Corey Minyard wrote:

Corey>>> I don't have the I2C spec, but I was assured by the patch author
that
Corey>>> this failure was a temporary failure.
Corey>>>
Corey>>> What is bizarre, though, is that this is only used when going out on
the
Corey>>> IPMB; it shouldn't have any effect on local BMC messages.  I'd be
Corey>>> surprised if this sensor was on the IPMB, or even if this box had an
Corey>>> IPMB at all.
Corey>>>
Corey>>> I suspect that there is some incorrect SDR information or
information
Corey>>> that ipmitool is misinterpreting.
Corey>>>
Corey>>> I don't think you can dump the raw SDRs via ipmitool.  You can with
Corey>>> openipmi (with the "mc sdr" command).  You could pull the smi
connection
Corey>>> up in the GUI, dump the SDRs on mc (0.20), and find the sensor in
the
Corey>>> tree and get the information about it there.

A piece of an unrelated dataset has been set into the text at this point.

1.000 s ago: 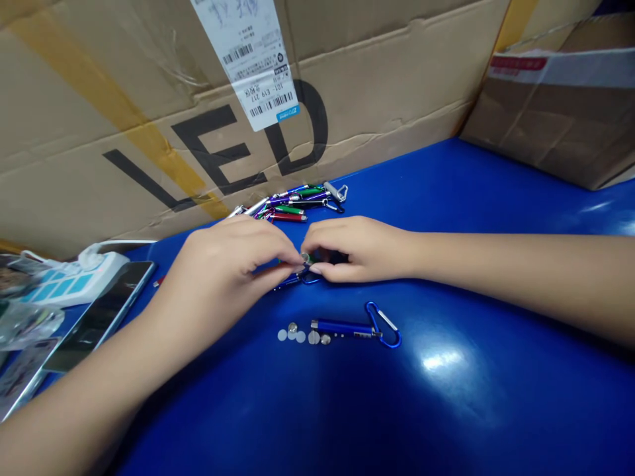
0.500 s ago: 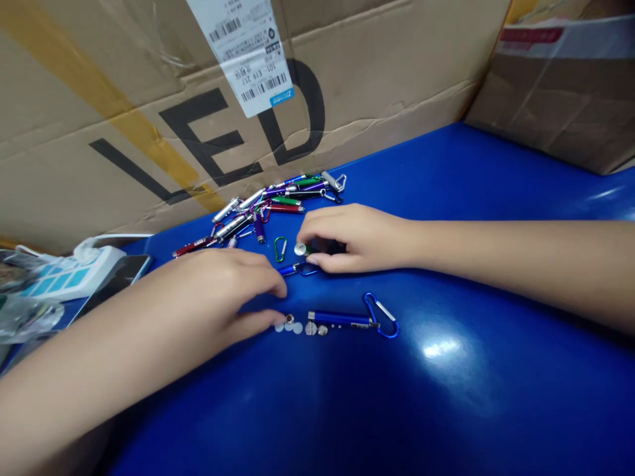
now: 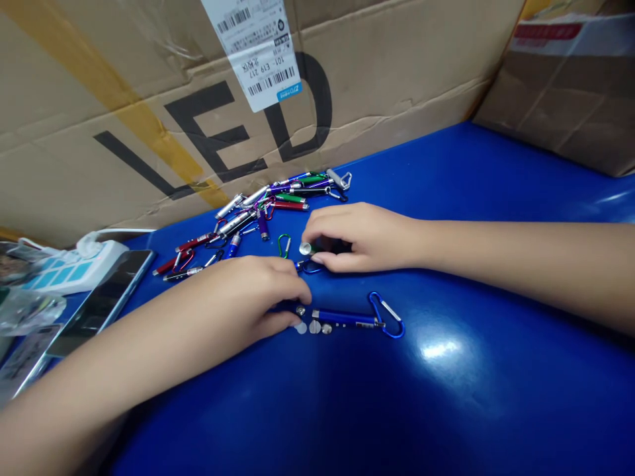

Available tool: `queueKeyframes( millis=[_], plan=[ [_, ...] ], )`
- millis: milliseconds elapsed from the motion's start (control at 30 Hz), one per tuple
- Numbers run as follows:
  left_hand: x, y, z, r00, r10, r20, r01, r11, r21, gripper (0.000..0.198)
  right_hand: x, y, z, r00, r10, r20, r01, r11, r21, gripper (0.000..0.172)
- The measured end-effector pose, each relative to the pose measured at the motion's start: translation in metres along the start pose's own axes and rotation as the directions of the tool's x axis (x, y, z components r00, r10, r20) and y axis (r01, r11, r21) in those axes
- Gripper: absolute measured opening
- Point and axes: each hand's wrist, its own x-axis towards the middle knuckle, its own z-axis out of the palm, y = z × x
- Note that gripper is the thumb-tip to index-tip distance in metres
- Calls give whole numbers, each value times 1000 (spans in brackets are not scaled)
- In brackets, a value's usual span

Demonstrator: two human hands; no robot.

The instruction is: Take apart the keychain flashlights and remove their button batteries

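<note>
My right hand (image 3: 360, 237) rests on the blue table (image 3: 446, 370), fingers curled around a small green keychain flashlight (image 3: 306, 248) whose silver open end points left. My left hand (image 3: 253, 294) lies nearer to me, thumb and forefinger pinched at several small silver button cells (image 3: 308, 325) on the table. Whether a cell is gripped between them is hidden. Right of the cells lies a blue flashlight body (image 3: 344, 318) with a blue carabiner (image 3: 387, 316). A blue clip (image 3: 308, 266) lies just under my right fingers.
A pile of several coloured keychain flashlights (image 3: 258, 211) lies behind my hands, against a large cardboard box marked LED (image 3: 149, 99). A second box (image 3: 560, 86) stands at the back right. At the left edge lie a phone (image 3: 102, 303) and a white power strip (image 3: 69, 268).
My left hand left the flashlight in my right hand, dropped toward me and now pinches at the button cells. The right hand has stayed in place.
</note>
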Motion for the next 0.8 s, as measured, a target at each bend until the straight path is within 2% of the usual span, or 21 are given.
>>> queueKeyframes(
  millis=[100,200,267,333,433,500,633,800],
  plan=[
    [3,1,0,996,4,88,-7,999,37,15,0,-1,0,1000,3,6,-3,1000,2,19],
    [4,0,-2,996,1,93,-4,999,36,9,0,-2,0,1000,9,11,-9,1000,-3,18],
    [5,0,-4,995,11,100,-14,999,32,11,0,-3,0,1000,11,13,-11,1000,-10,18],
    [4,-1,-5,996,23,83,-26,999,36,14,0,-3,-1,1000,5,12,-5,1000,-13,17],
    [4,-4,-2,998,56,-12,-56,998,41,11,0,-2,0,1000,-16,4,16,1000,-17,17],
    [4,-7,1,993,105,-49,-104,994,26,17,0,-2,0,1000,-27,-6,27,999,-21,17],
    [7,-11,8,984,176,-1,-176,984,-35,13,-1,-1,2,1000,-24,-12,24,999,-26,18],
    [10,-10,10,990,140,7,-140,989,-52,9,0,-1,2,1000,-26,-10,26,999,-22,19]
  ],
)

Bela>> `ipmitool sdr dump out-file-name` does what it describes as "Dumps raw
SDR
Bela>> data to a file".  Here is such a file (in oldfangled uuencode
format...)

Corey> I can analyze it, but it's rather raw data.

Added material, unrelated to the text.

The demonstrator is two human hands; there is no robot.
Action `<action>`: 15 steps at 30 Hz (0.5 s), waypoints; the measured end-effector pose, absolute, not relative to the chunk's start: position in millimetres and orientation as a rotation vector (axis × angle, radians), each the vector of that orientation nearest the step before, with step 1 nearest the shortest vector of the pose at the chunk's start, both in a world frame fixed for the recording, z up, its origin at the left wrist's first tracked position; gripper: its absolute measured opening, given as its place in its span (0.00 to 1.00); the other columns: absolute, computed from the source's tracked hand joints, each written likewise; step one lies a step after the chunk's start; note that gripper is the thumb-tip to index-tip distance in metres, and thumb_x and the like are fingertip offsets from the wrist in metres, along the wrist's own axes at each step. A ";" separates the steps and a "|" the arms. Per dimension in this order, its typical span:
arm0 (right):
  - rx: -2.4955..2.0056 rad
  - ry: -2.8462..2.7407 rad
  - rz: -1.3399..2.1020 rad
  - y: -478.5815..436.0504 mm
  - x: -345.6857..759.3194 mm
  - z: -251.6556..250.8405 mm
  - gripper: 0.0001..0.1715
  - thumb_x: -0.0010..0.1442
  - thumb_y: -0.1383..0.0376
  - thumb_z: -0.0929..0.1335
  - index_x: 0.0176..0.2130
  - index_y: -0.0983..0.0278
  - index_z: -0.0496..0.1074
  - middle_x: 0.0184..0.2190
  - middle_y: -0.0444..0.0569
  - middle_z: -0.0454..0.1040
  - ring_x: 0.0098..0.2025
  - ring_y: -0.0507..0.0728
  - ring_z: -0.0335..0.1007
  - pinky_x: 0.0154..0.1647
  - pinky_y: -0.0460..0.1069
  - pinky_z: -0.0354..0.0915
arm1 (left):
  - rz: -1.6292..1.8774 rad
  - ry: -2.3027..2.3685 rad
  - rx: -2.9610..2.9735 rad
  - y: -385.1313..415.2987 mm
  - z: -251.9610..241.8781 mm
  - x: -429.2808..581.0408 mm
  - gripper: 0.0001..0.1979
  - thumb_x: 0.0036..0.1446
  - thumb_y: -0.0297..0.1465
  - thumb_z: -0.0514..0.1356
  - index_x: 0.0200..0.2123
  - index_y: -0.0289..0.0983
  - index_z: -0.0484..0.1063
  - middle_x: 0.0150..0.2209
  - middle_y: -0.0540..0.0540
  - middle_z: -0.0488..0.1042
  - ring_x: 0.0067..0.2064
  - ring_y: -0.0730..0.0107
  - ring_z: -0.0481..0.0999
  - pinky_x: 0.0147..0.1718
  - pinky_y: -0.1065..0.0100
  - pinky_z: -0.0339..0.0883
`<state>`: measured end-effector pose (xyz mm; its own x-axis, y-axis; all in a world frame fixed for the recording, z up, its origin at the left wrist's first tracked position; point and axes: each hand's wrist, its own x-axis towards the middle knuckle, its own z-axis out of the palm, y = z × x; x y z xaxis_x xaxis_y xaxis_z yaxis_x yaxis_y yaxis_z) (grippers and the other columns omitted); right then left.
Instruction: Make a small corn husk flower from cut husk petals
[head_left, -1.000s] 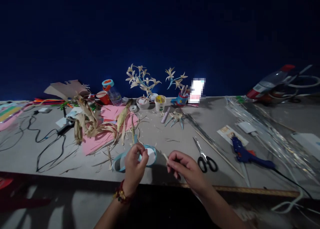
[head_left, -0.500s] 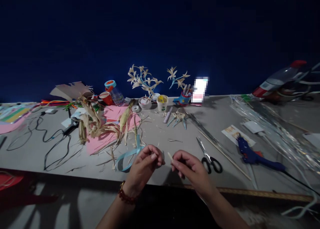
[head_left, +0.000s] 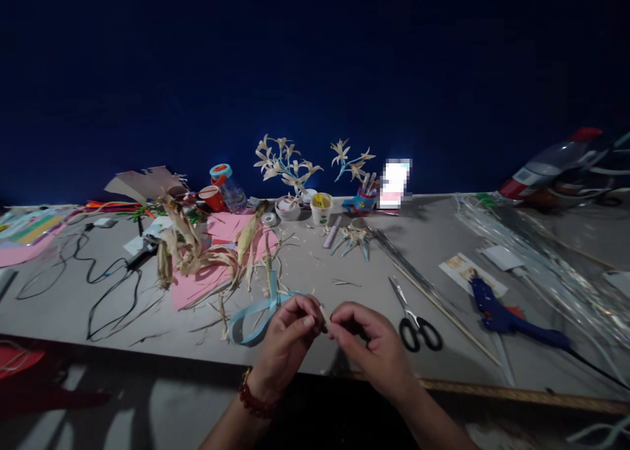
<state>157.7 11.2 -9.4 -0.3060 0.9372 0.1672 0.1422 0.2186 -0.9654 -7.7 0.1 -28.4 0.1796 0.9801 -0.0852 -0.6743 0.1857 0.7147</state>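
My left hand [head_left: 294, 332] and my right hand [head_left: 370, 342] meet just over the table's front edge, fingers curled and fingertips almost touching. A small pale strip of corn husk [head_left: 325, 316] shows between them, pinched by my right thumb and fingers. The left thumb presses on its fingers; what lies inside that pinch is too small to make out. Left of my hands a light blue ribbon [head_left: 243, 332] lies looped on the table. Black-handled scissors [head_left: 417, 325] rest to the right, blades partly apart.
Dried corn husks [head_left: 184, 246] lie over pink paper [head_left: 191, 292] at left. Husk flowers [head_left: 288, 161] stand at the back near a paper cup [head_left: 321, 210]. Wires [head_left: 418, 260], a blue glue gun [head_left: 512, 322] and a clear plastic bundle [head_left: 536, 260] occupy the right. Black cable [head_left: 115, 306] trails at left.
My hands have come together, the right one moving left, so the pale strip now sits at the left fingertips. The view has shifted slightly; the table items appear unmoved.
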 end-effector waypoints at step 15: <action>-0.980 -1.845 0.776 9.4 158.0 -5.7 0.01 0.65 0.66 0.69 0.38 0.60 0.73 0.31 0.46 0.76 0.28 0.53 0.69 0.32 0.48 0.65 | 1.403 0.857 0.785 -6.3 -26.3 -0.6 0.07 0.53 0.32 0.71 0.28 0.37 0.78 0.34 0.46 0.72 0.40 0.66 0.71 0.43 0.67 0.66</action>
<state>158.0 9.4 -5.7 -0.3004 0.8620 0.4083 0.3108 0.4931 -0.8125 -0.6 -6.3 -26.3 -0.0166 0.9990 -0.0414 -0.4927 0.0278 0.8697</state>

I thought that was what you were asking for ;-}

Bela>> But anyway, I don't see how `ipmitool` can be complicit here.  It's
Bela>> just sending ioctls to the driver, it's the driver that's going off
Bela>> into lalaland.

Corey> Well, the driver is not exactly going into lalaland, it's really doing

Corey> exactly what it was designed to do.  Whether that is correct or not is
a 
Corey> different story, but I got the information from someone who knows
better 
Corey> than me.  My understanding is that the NAK error means: "Something is 
Corey> physically wrong with the message".  If everything else was correct,
it 
Corey> probably means a bit got flipped in the message and a checksum failed.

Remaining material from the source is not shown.